Very carefully, I prised off the fingerboard, then the belly of the instrument. The soundbox was dirty and full of dust. I cleaned it out and examined the label. It was one of the last instruments Guarneri had ever made. I turned the belly over and studied the bass bar. It was far too short and weak for a modern concert instrument. The soundpost too was thin and old. Both pieces of wood would have to be replaced. The fingerboard would also have to go. This one was wedge-shaped, made of willow, lined at the sides with maple and faced with an ebony veneer. I would substitute it for a solid ebony fingerboard, but first I had to undertake the most fundamental alteration to the instrument – the lengthening of the neck.
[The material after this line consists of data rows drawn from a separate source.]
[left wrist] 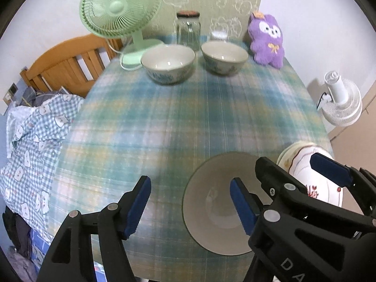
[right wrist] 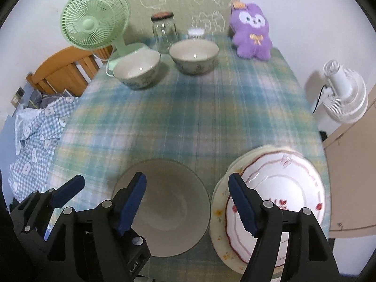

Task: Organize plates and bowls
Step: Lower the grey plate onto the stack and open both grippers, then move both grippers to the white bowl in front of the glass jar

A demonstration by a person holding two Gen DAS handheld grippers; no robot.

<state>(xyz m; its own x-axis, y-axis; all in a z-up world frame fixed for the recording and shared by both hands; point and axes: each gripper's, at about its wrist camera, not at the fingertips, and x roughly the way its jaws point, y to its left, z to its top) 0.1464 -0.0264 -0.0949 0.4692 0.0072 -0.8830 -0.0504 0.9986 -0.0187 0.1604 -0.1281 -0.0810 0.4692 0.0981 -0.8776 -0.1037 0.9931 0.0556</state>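
Grippers, mine: left gripper (left wrist: 190, 208) and right gripper (right wrist: 188, 204) both wide, holding nothing; grey bowl (right wrist: 164, 209) at lower centre of frame, stacked plates (right wrist: 282, 202) at lower right, touching it

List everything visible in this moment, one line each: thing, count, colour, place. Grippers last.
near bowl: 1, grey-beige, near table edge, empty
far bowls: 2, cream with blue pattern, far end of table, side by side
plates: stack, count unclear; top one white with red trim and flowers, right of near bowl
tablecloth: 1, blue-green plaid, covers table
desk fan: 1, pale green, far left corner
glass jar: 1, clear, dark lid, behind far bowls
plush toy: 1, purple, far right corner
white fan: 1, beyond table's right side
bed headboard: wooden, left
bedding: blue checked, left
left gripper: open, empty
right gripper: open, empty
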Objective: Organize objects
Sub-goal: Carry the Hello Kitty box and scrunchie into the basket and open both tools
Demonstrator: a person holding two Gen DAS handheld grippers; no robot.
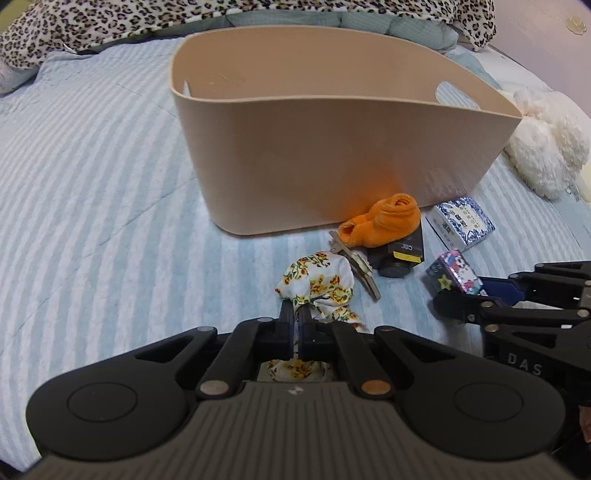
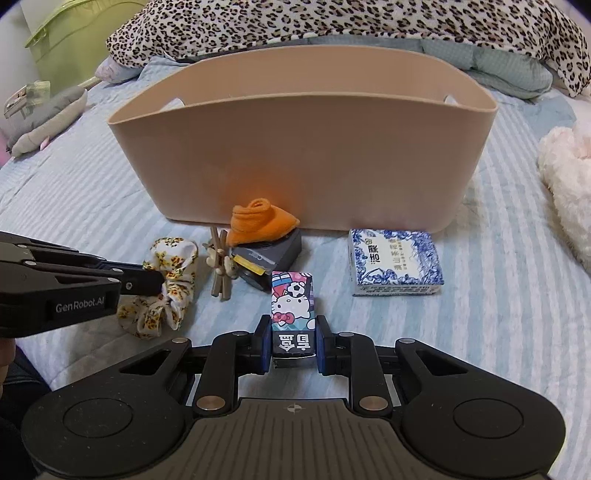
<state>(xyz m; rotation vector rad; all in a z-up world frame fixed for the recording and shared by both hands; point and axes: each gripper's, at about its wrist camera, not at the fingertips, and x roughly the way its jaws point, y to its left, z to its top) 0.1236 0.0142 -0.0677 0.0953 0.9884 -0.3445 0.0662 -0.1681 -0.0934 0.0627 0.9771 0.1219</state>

This wasn't a job to undertake lightly. I was dealing with an historic instrument, the work of a master. I would need to be exceptionally careful and meticulous in the way I went about it. One slip of the chisel and I could ruin the instrument. For the rest of the morning I worked on the violin, absorbed in the details of my craft. It seemed to me that my entire career as a luthier had been preparation for this moment. Everything I had done over the last half century seemed to pale in comparison with the task on which I was now engaged. Bringing the Guarneri ‘del Gesù' back from the dead, quite literally resurrecting it – if that is not too blasphemous an analogy – seemed to me to be a truly momentous undertaking. If I did nothing else hereafter, I would consider my life well spent.

In the middle of the afternoon I took a break for a glass of wine and some bread and cheese. I was anxious to get back to my workshop, but I forced myself to sit down in the kitchen for half an hour. This was not the kind of work that could be rushed.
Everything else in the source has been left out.